**DATA EXTRACTS:**
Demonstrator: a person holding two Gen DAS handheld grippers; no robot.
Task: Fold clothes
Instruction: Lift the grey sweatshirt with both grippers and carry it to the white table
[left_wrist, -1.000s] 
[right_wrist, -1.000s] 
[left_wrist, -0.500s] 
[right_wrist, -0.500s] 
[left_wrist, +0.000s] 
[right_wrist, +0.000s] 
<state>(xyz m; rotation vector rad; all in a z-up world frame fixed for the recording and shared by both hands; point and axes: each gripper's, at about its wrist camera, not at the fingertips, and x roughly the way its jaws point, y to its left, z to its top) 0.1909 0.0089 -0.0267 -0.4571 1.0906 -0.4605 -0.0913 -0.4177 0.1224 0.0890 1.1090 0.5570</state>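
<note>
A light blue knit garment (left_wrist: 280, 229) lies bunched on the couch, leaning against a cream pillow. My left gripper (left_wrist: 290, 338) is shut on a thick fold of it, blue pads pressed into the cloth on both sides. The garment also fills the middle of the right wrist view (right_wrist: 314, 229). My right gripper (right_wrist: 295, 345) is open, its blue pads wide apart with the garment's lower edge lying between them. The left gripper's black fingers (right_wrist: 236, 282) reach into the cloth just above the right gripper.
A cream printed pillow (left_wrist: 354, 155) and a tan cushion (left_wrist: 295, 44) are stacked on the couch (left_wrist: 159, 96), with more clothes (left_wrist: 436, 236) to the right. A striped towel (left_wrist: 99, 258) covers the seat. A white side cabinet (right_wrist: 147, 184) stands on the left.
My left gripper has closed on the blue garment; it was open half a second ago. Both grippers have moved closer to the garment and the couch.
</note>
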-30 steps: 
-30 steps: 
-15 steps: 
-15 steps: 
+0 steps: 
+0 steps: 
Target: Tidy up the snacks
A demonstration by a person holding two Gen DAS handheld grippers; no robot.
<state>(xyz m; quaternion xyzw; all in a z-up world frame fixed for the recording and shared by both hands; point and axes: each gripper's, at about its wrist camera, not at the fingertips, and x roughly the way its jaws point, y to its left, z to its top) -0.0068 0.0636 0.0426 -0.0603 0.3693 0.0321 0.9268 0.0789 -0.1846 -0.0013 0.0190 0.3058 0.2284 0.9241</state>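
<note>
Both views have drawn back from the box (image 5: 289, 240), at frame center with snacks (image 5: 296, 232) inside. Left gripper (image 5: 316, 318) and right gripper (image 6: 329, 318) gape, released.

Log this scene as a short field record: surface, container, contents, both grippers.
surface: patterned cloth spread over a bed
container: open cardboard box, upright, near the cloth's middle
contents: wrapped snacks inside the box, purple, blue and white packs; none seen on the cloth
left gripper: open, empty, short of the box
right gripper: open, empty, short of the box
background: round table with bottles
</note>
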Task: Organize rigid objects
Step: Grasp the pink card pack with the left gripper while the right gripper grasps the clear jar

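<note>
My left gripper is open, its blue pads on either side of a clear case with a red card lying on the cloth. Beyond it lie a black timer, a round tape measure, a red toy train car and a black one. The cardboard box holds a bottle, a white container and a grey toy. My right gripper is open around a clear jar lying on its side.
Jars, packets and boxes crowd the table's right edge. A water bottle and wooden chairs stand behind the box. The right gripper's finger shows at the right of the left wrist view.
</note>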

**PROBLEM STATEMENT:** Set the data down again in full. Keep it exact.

**EXERCISE SOLUTION:**
Demonstrator: a person holding two Gen DAS handheld grippers; no robot.
Task: Fold clothes
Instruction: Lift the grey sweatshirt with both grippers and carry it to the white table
[left_wrist, -1.000s] 
[right_wrist, -1.000s] 
[left_wrist, -0.500s] 
[right_wrist, -0.500s] 
[left_wrist, +0.000s] 
[right_wrist, +0.000s] 
<state>(xyz m; rotation vector rad; all in a z-up world frame fixed for the recording and shared by both hands; point and axes: each gripper's, at about its wrist camera, not at the fingertips, and x roughly the way its jaws point, y to its left, z to its top) 0.1909 0.0089 -0.0267 -0.4571 1.0906 -0.4605 -0.0913 -0.4177 0.1224 0.0890 1.1090 0.5570</state>
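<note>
A light blue knit garment (left_wrist: 280, 229) lies bunched on the couch, leaning against a cream pillow. My left gripper (left_wrist: 290, 338) is shut on a thick fold of it, blue pads pressed into the cloth on both sides. The garment also fills the middle of the right wrist view (right_wrist: 314, 229). My right gripper (right_wrist: 295, 345) is open, its blue pads wide apart with the garment's lower edge lying between them. The left gripper's black fingers (right_wrist: 236, 282) reach into the cloth just above the right gripper.
A cream printed pillow (left_wrist: 354, 155) and a tan cushion (left_wrist: 295, 44) are stacked on the couch (left_wrist: 159, 96), with more clothes (left_wrist: 436, 236) to the right. A striped towel (left_wrist: 99, 258) covers the seat. A white side cabinet (right_wrist: 147, 184) stands on the left.
My left gripper has closed on the blue garment; it was open half a second ago. Both grippers have moved closer to the garment and the couch.
</note>
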-30 steps: 
-30 steps: 
-15 steps: 
-15 steps: 
+0 steps: 
+0 steps: 
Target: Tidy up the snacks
A demonstration by a person holding two Gen DAS handheld grippers; no robot.
<state>(xyz m; quaternion xyzw; all in a z-up world frame fixed for the recording and shared by both hands; point and axes: each gripper's, at about its wrist camera, not at the fingertips, and x roughly the way its jaws point, y to its left, z to its top) -0.0068 0.0636 0.0426 -0.0603 0.3693 0.0321 0.9268 0.0789 -0.1846 -0.0013 0.0190 0.3058 0.2284 0.9241</state>
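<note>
Both views have drawn back from the box (image 5: 289, 240), at frame center with snacks (image 5: 296, 232) inside. Left gripper (image 5: 316, 318) and right gripper (image 6: 329, 318) gape, released.

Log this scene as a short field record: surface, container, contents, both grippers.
surface: patterned cloth spread over a bed
container: open cardboard box, upright, near the cloth's middle
contents: wrapped snacks inside the box, purple, blue and white packs; none seen on the cloth
left gripper: open, empty, short of the box
right gripper: open, empty, short of the box
background: round table with bottles
</note>
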Task: Organize rigid objects
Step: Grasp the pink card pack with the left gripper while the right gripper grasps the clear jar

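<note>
My left gripper is open, its blue pads on either side of a clear case with a red card lying on the cloth. Beyond it lie a black timer, a round tape measure, a red toy train car and a black one. The cardboard box holds a bottle, a white container and a grey toy. My right gripper is open around a clear jar lying on its side.
Jars, packets and boxes crowd the table's right edge. A water bottle and wooden chairs stand behind the box. The right gripper's finger shows at the right of the left wrist view.
</note>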

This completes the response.